# Do coats change color as a puppy grows?



## AkiraAnubise12 (Oct 3, 2017)

Well, when midnight was born she was the only black one, at 8 weeks she was still black but then a pale cream color started to show in her ears, at the base behind her ears, and around her eyes. Her tiny white spot was once a dark grey, but its becaming a white/cream color but is still tiny. Both parents were black and tan with the "saddle bag" mark and her two brothers were also tan and black. So my question is will her coat lighten as she gets older or will she became black and tan like her parents and siblings? 
Right now her base coat is just getting dark with a dark reddish/brown tint.

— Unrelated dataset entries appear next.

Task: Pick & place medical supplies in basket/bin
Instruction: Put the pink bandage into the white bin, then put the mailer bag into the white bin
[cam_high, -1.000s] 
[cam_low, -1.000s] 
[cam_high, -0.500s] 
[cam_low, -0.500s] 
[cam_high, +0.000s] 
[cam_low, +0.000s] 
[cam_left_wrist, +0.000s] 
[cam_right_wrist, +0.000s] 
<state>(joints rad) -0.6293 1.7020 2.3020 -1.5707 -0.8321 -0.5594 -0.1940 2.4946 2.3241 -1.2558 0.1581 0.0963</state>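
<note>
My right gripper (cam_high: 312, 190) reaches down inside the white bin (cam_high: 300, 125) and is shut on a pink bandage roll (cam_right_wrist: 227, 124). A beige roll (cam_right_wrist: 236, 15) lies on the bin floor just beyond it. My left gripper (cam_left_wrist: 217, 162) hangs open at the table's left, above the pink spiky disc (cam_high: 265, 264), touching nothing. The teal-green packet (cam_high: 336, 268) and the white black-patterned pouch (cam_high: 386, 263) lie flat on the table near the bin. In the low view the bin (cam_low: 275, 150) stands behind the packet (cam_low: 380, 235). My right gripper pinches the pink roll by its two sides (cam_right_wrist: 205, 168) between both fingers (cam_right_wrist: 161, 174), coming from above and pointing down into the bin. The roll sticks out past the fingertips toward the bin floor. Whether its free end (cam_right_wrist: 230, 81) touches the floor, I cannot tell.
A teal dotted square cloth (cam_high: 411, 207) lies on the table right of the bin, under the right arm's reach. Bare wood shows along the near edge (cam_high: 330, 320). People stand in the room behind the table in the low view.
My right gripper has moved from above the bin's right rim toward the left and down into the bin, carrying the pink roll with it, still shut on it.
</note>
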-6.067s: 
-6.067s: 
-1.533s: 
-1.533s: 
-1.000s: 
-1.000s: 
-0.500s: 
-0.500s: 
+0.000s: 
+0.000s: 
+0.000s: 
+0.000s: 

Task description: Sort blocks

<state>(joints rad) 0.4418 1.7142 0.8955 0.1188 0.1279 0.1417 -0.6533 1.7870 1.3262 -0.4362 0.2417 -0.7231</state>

First and second picture is at 7 weeks
second is 8 week
third and fourth is 10 weeks

Edit: the ones on her are hard to see because they are still somewhat floppy.


----------



## lhczth (Apr 5, 2000)

Do you have photos of mom and dad? Or a pedigree that shows mom and dad and the dogs behind them? Maybe they are on the pedigreedatabase.com?


----------



## Castlemaid (Jun 29, 2006)

I was going to ask the same as Lisa. Two Black and Tan dogs can only have black and tan puppies. Your puppy does not look black and tan, but he does not look solid black either. 

One of the parents may actually be a patterned sable, which can sometimes look very much like a regular black and tan. The pictures of the parents and/or the pedigree might shed some light on the mystery.


----------



## AkiraAnubise12 (Oct 3, 2017)

Sadly i deleted the pictures i took of the mother and father, though i did see them in person. I found a picture that did resemble the pattern and color coat on the parents Neither parents were registered. I did learn more about the grandparents from the breeder, as the breeder i bought them from had the grandmother and parents. 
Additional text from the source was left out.